Mark Thompson in the “Introduction” to Gay Spirit (1986):

“In creating new myths for themselves, gay people need to return to the questions asked by the founding members of the Mattachine Society nearly forty years ago: Who are we? Where have we come from? What are we here for?

The self-definition sought by members of America’s first gay political organization is also to be found in the writings of such gay visionaries as Walt Whitman, Edward Carpenter, Gerald Heard and others who are included here. In an attempt to answer these questions, gay studies today have been polarized, stymied by the absolutes implied in the nature versus nurture discourse currently employed. To simplify: An essentialist view holds that gay people have existed throughout recorded human history, an errant offspring of nature; a constructivist view says that our notion of gay people has been formulated by the values of contemporary society and that it would be impossible to draw an analogy between homosexuality as practiced in ancient Greece and, for an example, as it is define today in America’s excessive gay subculture. Both concepts are largely irreconcilable, one trying to link feelings and behavior across vast stretches of time and variant cultures, the other destructuring modern perceptions of homosexuality as medical and psychological conceits.

The quest for a gay identity cannot be contained within a dialogue of opposites, a rational either/or approach. Perhaps answers lie somewhere in between, waiting to be forged from a synthesis of biological and social factors — that is, a situation of both/and….”

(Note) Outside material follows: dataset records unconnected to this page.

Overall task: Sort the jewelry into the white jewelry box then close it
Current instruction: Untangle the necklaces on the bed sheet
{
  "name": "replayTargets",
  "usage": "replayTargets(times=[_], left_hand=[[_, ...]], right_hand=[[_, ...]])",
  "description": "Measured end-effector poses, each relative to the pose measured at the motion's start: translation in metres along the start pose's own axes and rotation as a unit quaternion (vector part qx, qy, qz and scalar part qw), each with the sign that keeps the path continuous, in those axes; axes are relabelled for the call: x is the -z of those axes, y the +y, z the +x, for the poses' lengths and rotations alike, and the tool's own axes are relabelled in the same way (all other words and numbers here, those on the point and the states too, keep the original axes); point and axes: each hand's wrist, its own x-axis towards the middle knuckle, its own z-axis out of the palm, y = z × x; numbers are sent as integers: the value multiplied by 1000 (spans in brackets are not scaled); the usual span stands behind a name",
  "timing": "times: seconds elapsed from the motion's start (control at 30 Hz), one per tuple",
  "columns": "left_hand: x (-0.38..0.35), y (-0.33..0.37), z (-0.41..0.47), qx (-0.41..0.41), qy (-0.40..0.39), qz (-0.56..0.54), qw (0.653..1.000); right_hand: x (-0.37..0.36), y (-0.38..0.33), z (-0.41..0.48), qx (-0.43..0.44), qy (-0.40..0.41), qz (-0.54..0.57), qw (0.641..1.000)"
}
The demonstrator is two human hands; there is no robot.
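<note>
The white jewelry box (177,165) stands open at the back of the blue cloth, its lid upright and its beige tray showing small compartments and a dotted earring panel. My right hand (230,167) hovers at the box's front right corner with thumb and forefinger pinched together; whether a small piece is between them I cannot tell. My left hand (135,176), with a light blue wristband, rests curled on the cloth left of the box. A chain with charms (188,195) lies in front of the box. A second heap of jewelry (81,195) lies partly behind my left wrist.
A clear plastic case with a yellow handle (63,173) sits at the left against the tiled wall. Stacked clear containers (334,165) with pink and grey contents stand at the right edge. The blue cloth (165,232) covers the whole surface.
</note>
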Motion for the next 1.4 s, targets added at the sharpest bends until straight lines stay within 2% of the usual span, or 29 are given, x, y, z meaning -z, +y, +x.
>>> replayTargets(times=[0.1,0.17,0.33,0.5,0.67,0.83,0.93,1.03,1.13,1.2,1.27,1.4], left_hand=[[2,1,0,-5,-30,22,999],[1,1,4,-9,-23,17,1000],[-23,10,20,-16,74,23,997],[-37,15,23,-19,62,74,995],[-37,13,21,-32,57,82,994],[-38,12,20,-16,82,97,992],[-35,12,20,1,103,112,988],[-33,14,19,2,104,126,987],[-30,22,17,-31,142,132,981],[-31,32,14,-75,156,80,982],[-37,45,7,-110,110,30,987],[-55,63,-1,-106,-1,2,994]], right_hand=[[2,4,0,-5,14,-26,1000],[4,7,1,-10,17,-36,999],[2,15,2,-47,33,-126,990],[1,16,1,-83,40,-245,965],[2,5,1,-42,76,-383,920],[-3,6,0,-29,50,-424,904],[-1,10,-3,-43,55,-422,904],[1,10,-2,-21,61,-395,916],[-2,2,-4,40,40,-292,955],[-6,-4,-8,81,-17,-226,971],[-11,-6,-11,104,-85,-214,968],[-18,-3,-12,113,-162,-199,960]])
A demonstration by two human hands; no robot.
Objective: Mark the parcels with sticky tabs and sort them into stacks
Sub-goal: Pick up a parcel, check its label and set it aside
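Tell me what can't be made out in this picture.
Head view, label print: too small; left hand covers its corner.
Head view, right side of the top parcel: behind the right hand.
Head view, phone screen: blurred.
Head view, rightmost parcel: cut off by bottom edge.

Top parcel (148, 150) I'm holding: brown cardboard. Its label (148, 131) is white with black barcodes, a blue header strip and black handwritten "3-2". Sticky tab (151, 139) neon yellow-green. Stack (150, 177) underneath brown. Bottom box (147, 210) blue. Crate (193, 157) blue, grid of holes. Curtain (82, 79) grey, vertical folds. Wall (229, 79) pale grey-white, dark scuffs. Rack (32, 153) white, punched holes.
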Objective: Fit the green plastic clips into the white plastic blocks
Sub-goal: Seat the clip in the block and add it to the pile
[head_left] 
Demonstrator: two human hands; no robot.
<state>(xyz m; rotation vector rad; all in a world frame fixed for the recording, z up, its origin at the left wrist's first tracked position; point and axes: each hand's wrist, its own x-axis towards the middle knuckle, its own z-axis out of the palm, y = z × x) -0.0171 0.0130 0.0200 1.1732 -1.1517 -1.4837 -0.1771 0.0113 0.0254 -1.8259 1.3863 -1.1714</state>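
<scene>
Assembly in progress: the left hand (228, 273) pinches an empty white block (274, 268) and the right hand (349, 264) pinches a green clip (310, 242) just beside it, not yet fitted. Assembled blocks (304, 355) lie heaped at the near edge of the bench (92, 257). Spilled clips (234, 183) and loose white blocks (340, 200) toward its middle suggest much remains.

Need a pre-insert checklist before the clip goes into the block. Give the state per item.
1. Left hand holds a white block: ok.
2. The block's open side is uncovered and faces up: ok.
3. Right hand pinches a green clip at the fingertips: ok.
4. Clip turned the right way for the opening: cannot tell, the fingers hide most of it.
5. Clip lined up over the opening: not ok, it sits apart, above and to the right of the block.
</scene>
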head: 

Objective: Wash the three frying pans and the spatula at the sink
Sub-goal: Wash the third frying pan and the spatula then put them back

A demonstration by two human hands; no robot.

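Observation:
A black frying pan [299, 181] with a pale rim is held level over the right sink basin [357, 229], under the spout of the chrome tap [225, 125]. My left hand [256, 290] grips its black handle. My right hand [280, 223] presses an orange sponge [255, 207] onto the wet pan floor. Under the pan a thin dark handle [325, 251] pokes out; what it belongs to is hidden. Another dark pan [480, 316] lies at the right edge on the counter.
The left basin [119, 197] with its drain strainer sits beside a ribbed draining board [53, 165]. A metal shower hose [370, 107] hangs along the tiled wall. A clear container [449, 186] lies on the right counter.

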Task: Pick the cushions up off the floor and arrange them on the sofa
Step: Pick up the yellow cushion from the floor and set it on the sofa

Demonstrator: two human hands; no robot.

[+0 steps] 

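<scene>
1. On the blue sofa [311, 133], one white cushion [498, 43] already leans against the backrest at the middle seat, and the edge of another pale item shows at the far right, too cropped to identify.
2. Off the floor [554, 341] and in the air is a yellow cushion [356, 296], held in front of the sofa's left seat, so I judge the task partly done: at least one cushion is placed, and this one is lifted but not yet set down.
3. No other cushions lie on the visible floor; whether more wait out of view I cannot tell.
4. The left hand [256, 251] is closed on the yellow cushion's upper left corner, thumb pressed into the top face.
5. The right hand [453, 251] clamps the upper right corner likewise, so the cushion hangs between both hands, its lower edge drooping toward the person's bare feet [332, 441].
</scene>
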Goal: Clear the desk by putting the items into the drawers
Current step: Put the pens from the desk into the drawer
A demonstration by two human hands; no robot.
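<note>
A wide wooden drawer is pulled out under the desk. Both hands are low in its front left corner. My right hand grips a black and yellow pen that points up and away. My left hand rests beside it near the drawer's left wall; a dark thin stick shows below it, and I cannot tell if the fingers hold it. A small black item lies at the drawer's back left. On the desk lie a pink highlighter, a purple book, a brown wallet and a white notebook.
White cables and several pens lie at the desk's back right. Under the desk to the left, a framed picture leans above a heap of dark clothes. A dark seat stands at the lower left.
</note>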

Thompson’s words, written incredibly more than 25 years ago — have been prophetic. His vision of an understanding of gay identity which is a synthesis of the best insights from biological, psychological, cultural, and sociological studies is definitely in keeping with an Integral approach to gay spirituality. He recognized before virtually any other writer that I know of the importance of bringing together seemingly irreconcilable views into a greater synthesis, and he saw that the great frontier of gay liberation is not oppression studies nor narcissistic self-expression but spiritual exploration and development. In his words, the great subject of our interest is “that most personal possession of all, our dreams… a world of our making.”